### [What to produce]
Only the stretch below from the line holding "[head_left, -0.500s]" through the line holding "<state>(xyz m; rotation" should be restated, word for word and with both ends included; pictures stay out.

(Beginning of Extracted information)

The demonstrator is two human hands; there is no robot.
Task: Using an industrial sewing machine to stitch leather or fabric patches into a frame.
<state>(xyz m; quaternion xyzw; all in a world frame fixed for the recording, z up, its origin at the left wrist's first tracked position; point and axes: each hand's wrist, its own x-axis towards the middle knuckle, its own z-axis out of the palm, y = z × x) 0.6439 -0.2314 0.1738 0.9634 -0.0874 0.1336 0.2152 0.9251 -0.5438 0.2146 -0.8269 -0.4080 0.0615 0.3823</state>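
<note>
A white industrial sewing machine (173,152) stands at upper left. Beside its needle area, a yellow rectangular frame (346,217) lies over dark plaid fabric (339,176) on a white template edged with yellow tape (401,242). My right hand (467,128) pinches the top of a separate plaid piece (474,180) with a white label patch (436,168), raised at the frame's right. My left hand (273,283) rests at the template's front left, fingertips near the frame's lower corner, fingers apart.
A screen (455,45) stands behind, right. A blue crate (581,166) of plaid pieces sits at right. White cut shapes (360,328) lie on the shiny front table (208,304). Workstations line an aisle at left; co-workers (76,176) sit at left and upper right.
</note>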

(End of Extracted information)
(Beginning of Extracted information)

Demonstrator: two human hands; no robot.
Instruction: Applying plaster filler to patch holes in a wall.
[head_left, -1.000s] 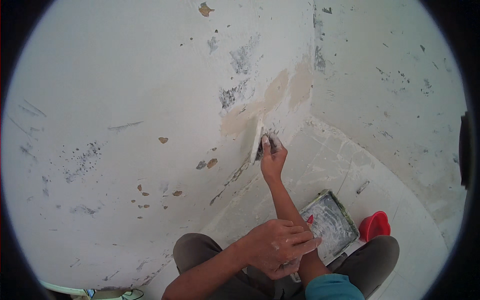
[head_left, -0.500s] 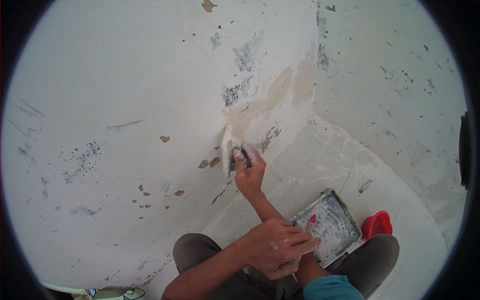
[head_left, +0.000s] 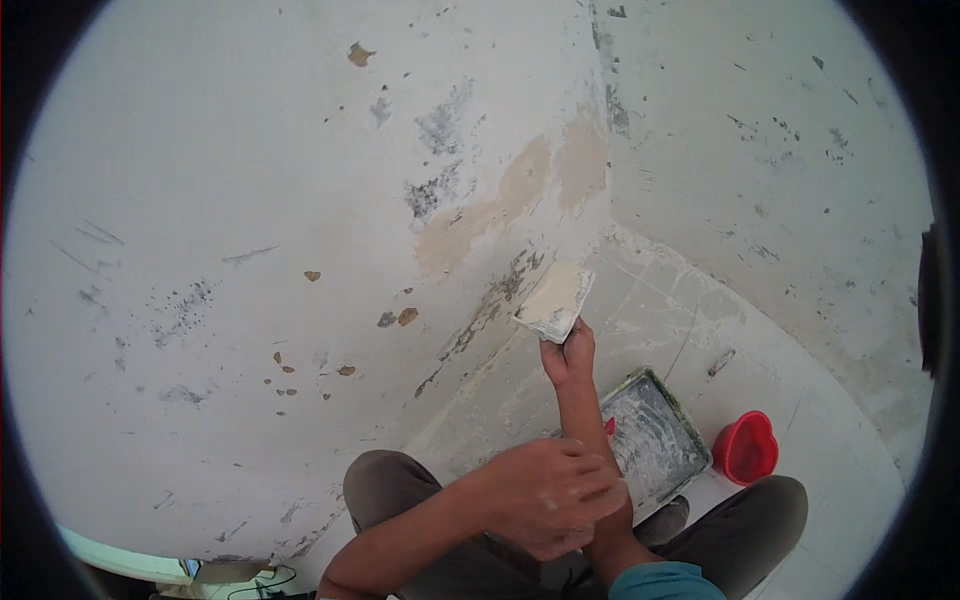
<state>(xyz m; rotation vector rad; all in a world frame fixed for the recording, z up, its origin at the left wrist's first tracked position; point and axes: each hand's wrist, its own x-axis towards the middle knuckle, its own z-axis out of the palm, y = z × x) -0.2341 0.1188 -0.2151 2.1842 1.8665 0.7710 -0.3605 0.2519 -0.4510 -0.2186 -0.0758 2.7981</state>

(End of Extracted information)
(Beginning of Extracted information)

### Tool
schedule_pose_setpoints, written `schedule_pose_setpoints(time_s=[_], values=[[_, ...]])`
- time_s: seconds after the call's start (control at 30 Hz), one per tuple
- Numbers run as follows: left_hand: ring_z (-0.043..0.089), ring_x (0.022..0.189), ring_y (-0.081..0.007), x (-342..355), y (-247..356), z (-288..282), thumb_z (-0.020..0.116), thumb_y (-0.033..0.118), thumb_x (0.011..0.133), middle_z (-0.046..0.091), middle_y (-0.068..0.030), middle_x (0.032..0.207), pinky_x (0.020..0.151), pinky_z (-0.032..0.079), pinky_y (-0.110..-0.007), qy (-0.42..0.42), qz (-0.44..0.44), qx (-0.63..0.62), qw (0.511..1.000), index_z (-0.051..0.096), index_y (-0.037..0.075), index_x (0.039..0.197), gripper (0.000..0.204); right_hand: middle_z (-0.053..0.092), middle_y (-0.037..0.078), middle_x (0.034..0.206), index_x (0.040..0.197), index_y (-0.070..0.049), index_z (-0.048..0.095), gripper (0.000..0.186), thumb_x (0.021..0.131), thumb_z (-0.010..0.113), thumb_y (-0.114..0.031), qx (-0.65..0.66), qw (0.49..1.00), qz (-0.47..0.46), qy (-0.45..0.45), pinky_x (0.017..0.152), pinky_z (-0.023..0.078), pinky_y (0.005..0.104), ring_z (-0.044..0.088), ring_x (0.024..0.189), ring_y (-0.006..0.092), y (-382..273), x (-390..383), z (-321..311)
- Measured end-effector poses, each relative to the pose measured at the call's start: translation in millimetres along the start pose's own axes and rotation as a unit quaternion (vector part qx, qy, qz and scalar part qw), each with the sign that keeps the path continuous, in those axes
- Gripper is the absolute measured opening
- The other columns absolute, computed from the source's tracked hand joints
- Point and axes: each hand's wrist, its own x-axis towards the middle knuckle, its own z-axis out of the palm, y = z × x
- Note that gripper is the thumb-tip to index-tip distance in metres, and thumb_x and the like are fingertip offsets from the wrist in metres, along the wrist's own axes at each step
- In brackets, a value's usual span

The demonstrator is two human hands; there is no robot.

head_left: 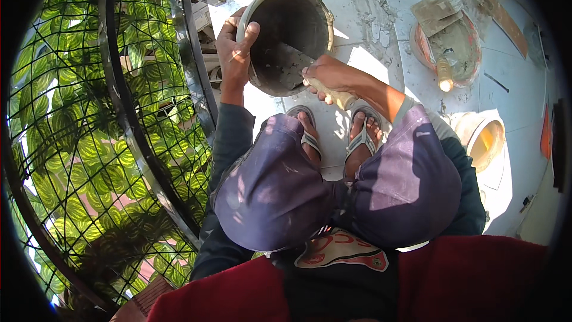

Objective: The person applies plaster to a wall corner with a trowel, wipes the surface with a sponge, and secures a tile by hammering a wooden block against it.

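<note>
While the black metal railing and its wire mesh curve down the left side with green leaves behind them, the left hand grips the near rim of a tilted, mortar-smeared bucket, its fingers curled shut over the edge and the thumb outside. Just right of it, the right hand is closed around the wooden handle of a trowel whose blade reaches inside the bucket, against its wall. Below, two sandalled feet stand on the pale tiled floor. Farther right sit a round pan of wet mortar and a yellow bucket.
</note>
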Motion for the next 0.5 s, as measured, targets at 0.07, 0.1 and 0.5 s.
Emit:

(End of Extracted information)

### [Result of the exercise]
[head_left, -0.500s] 
[head_left, +0.000s] 
<state>(xyz m; rotation vector rad; all in a world frame fixed for the recording, z up, its origin at the left wrist's first tracked position; point and axes: each hand's wrist, its own x-axis towards the middle knuckle, its own z-axis out of the palm, y = z × x) -0.2341 0.1188 -0.2151 2.1842 1.8665 0.7710 -0.3605 0.2519 -0.4510 -0.2186 -0.0758 2.7981</state>

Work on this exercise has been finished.